Olmaması için birkaç
neden daha oldu. Olmayacaklara neden bulmak pek kolaydı çünkü. Mesela ben iş
değiştirdim. Ceketin yan cebinden çıkıp iç cebine girmek gibi bir şeydi
yaptığım ama sanki hayatımda çok büyük bir değişim yaşamış, insanlık kaderini
etkilemişim gibi davrandım. Birkaç radikal karar aldım. Birkaç adam sevdim,
hatta bir tanesine “hah” dedim ; fakat “ah” a çevirdim. Bir ah çekimi mutsuzluğu
iliklerimde hissettim. Şehirlerden, şiirlerden geçtim, yol üstlerinde
soluklandım. Yaşadığımı hisseder gibi oldum ama sadece çürümeyecek kadar
yaşıyordum.
Umut ise liseden başlayıp ömrünü yola çeviren hikayelerle
uğraşmakla meşguldu. Yaşamına bu kadar kuvvetli eden yol metaforuna süpersonik
yorumlar getiriyorduk. Tarikat sözcüğünün kökenini oluşturan, tarik yol demekti mesela. İslamiyet, teslimiyet
diniydi ve bu yolda teslim olmak da...Tamam tamam, kafa şişirdim. Fakat son
olarak diyeceğim şuydu. Ne kadar yol gittiğimiz durunca anlaşılıyordu; hayat
ise bu beylik cümlelerimize aldırış etmeden bizi başka yollara sürüklüyordu.

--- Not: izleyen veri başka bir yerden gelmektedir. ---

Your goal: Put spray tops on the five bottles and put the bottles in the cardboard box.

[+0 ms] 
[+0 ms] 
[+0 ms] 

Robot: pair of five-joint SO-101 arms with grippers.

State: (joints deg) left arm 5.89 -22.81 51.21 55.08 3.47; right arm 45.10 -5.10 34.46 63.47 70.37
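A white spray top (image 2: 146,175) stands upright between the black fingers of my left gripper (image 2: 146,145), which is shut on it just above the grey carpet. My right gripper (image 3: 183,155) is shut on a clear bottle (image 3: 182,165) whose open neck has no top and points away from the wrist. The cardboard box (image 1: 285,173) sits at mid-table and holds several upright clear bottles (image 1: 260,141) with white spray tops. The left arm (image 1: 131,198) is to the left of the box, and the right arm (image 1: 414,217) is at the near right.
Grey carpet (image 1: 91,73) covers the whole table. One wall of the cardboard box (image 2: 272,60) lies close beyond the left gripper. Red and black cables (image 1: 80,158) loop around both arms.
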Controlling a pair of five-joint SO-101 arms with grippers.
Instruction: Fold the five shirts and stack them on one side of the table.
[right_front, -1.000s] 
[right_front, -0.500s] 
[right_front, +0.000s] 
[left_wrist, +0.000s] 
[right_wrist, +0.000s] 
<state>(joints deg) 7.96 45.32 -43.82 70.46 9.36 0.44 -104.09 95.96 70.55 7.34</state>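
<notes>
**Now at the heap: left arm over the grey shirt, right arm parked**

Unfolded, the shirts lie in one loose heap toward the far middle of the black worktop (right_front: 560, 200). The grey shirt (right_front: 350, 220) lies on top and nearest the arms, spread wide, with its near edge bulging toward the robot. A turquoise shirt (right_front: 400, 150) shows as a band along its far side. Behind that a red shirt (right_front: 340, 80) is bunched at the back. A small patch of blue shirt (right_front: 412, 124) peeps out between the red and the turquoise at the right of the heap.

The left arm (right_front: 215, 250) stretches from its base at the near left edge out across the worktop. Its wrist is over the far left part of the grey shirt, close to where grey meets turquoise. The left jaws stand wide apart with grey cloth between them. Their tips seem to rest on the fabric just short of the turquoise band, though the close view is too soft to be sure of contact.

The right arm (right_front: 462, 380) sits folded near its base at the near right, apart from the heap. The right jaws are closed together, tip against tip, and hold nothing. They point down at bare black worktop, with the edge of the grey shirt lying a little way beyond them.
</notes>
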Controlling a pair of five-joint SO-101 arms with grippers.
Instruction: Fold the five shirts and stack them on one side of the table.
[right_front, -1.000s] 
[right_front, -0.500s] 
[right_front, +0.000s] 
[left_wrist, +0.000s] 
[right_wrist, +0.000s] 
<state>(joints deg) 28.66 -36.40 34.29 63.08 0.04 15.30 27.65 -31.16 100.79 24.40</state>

Yolun sonunda ben vardım. Tepenin ardındaki bendim. Ya da yerin altındaki. Her şeyin sonundaki. Bulamadığım, ulaşamadığım ben. Bir nokta
olan ben. Sonra o noktadan sonra bir nefes soluk alabilen ben. Sonunda ben.
Başında ben.
Peki ya sen, sevgili okuyucu,beni görmen için daha ne
yapmalı?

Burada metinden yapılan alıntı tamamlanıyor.